Major Themes in “The Chimney Sweeper”: Misery, death, and hope are the major themes of this poem. The poem presents the miseries of children as chimney sweepers and their contentment in life. It is through the mouth of two young speakers the poet conveys his idea that one should not lose hope.
What are the coffins of black in the chimney sweeper?
Tom’s dream is supposed to be a glimpse into the afterlife of the chimney sweepers; the coffins of black are a conventional symbol for death, and the black ties back to chimney soot.
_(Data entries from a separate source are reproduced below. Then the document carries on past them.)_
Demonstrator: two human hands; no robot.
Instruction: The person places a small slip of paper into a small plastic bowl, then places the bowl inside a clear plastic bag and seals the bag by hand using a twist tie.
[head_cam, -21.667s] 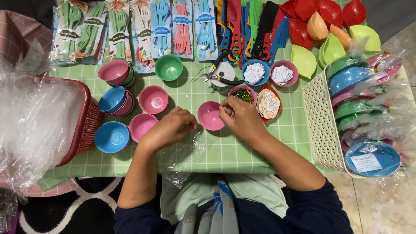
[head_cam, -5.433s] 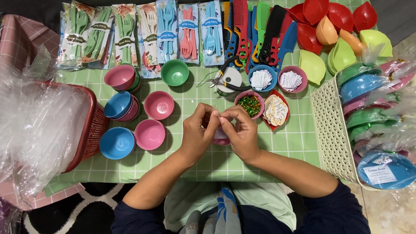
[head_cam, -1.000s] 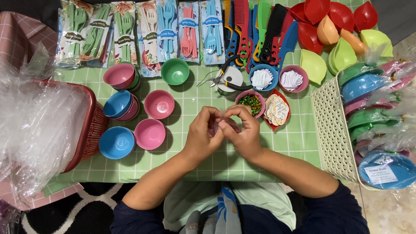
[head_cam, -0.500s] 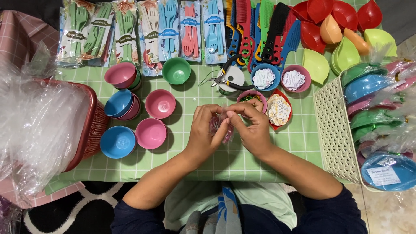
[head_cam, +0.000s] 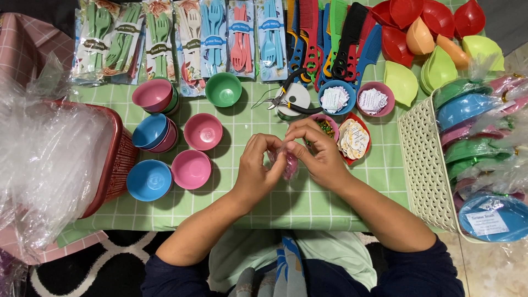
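Your left hand and right hand meet over the green checked cloth, fingers of both pinched on a small pink bowl in clear wrap. Bare cloth lies toward you; loose pink bowls crowd your left, the cream basket walls your right. Your fingers hide most of the wrapped bowl.

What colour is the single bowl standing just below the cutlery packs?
Green bowl, plain; it shows best in the head view.
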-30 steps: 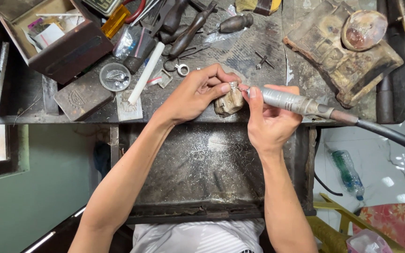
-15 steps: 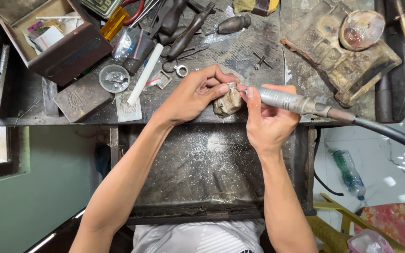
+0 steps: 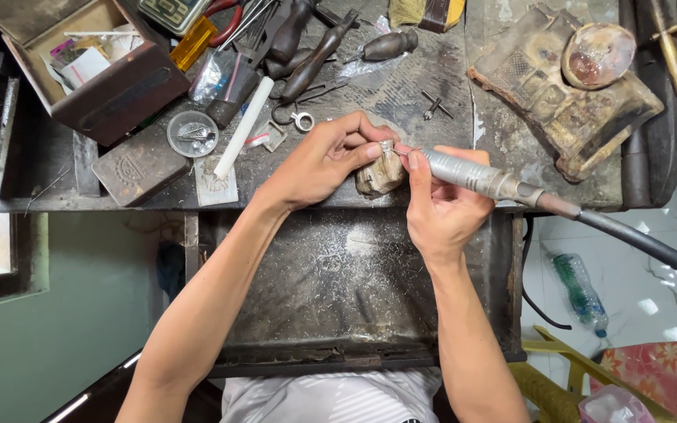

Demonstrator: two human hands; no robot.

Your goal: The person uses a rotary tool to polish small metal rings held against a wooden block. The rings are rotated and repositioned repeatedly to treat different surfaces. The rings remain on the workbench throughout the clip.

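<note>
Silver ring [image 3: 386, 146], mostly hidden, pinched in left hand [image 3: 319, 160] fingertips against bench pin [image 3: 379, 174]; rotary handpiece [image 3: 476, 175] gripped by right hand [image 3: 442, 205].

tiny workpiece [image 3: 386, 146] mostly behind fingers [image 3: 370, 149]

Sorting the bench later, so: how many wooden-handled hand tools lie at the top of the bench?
3 at least: two long dark wooden handles lying crossed at top centre, and one bulb-shaped handle just right of them. More may be hidden in the clutter beneath them.
</note>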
It’s very possible the phrase was chosen because a chimney, from the inside, is dark and constricting, much as a coffin is.
What kind of poem is The Chimney Sweeper?
This is called an iamb, and it is the most common foot type in English. “The Chimney Sweeper” contains lots of anapests (Blake really likes these) and lots of iambs, so we might think of this poem as being a mixture of anapestic and iambic tetrameter.
Why did the speaker cry in the chimney sweeper?
The narrator is a child sweep who has no mother to guide him. The speaker of this poem is a small boy who was sold into the chimney–sweeping business after his mother died. He recounts the story of a fellow chimney sweeper, Tom Dacre, who cried when his hair was shaved to prevent vermin and soot from infesting it.
What are the clothes of death in the chimney sweeper?
‘Clothes of death‘ – Literally, this refers to the soot which was the only covering for the working sweep. It is associated with death because of the sicknesses to which his work gives rise.
Why is the Chimney Sweeper a romantic poem?
Because this poem is found in Songs of Experience the child has grown by experiencing the realities of his job. This journey that the child has made from innocence to waking up to the terror of reality is the journey that all poets of the Romantic tradition take in their poetry.
How did the angel open the black coffins?
You know that the soot cannot spoil your white hair. Were all of them lock’d up in coffins of black, And by came an Angel who had a bright key, And he open‘d the coffins & set them all free.
What does the metaphor coffins of black stand for?
Yeah, the metaphor “coffins of black” represents innocence, which we can justify by the fact that the speaker was sold as a slave in this poem, mentioned as: And my father sold me while yet my tongue. Could scarcely cry” ‘weep! ‘weep! ‘weep!
What does a chimney symbolize?
In the industrial era, the chimney undoubtedly represents an architectonic dream, but it is also the unmistakable representation of a desire to dominate. The chimney is magnified, its billowing smoke darkens the sky, strongly suggesting its productive power.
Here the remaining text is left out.